Scrapping training data:

In [3]:
import requests
from bs4 import BeautifulSoup

names = []

for key in ['a', 'b', 'c', 'c-2', 'd', 'e', 'f', 'g', 'h', 'i', 'j', 'k', 'l',
            'm', 'n', 'o', 'p', 'r', 's', 's-2', 't', 'u', 'v', 'z', 'z-2']:
    url = f'https://vardai.vlkk.lt/sarasas/{key}/'
    response = requests.get(url)
    soup = BeautifulSoup(response.text, 'html.parser')

    male_links = soup.find_all('a', class_='names_list__links names_list__links--man')
    for link in male_links:
        names.append({'name': link.text, 'gender': 'male'})

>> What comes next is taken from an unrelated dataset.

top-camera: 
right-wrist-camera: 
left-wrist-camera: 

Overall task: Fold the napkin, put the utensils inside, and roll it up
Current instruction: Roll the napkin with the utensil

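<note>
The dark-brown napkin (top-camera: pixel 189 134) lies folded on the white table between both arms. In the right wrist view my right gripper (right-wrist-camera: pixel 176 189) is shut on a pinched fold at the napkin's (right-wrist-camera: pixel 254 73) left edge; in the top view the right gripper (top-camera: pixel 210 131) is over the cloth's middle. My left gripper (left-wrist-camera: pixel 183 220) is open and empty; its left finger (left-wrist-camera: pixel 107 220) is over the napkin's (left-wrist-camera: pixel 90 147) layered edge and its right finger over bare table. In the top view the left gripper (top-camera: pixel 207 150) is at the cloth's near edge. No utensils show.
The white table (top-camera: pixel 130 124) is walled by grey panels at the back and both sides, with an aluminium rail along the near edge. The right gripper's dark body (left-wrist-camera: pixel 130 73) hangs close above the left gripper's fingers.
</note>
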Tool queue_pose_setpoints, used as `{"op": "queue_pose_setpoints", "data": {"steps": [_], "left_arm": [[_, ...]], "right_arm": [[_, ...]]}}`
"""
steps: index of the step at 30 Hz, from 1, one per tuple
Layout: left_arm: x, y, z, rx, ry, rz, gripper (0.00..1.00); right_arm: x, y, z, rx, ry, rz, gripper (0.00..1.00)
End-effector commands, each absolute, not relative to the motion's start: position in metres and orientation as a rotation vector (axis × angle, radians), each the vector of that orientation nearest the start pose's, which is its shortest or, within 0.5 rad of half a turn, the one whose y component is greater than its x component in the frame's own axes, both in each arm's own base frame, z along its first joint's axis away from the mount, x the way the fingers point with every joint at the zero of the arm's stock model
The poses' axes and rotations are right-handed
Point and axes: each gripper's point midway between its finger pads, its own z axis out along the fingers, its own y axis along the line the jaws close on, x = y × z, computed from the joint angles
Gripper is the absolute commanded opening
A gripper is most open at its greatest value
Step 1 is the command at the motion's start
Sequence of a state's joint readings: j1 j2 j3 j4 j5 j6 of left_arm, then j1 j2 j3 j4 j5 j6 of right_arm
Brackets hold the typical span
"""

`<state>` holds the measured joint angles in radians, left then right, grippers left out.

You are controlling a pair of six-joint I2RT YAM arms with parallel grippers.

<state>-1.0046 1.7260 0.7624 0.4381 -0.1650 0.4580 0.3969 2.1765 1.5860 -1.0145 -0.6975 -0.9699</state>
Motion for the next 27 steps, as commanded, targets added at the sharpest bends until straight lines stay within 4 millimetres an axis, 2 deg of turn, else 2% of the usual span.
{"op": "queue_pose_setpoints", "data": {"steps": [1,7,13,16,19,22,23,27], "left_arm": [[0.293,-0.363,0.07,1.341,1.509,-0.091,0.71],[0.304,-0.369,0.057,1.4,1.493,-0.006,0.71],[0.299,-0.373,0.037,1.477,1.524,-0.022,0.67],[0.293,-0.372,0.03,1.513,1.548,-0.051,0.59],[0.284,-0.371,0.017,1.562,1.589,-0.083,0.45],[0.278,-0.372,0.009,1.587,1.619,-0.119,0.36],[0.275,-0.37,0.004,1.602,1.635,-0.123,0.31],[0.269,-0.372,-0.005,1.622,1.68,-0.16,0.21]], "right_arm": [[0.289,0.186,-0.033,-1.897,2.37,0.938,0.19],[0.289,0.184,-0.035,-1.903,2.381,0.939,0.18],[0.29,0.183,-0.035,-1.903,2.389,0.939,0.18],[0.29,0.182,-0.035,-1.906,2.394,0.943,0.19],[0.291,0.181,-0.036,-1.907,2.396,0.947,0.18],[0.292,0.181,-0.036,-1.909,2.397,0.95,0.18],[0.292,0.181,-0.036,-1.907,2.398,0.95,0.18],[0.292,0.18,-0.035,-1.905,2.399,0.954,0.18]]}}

    female_links = soup.find_all('a', class_='names_list__links names_list__links--woman')
    for link in female_links:
        names.append({'name': link.text, 'gender': 'female'})

df = pd.DataFrame(names)
df.to_csv('names_dataset.csv', index=False)


In [2]:
class NameDataset(Dataset):
    def __init__(self, csv_file):
        # Load CSV file 
        data = pd.read_csv(csv_file)
        self.names = data['name'].values
        self.genders = data['gender'].values

        # Create character set and mappings
        self.chars = sorted(list(set(''.join(self.names) + ' ')))
        self.char_to_int = {c: i for i, c in enumerate(self.chars)}
        self.int_to_char = {i: c for c, i in self.char_to_int.items()}
        self.vocab_size = len(self.chars)

        # Map genders to integers (0 for male, 1 for female)
        self.gender_to_int = {'male': 0, 'female': 1}
        self.int_to_gender = {0: 'male', 1: 'female'}

    def __len__(self):
        return len(self.names)

    def __getitem__(self, idx):

        name = self.names[idx] + ' '  # Add padding character (space) at the end
        gender = self.genders[idx]

        encoded_name = [self.char_to_int[char] for char in name]
        encoded_gender = self.gender_to_int[gender]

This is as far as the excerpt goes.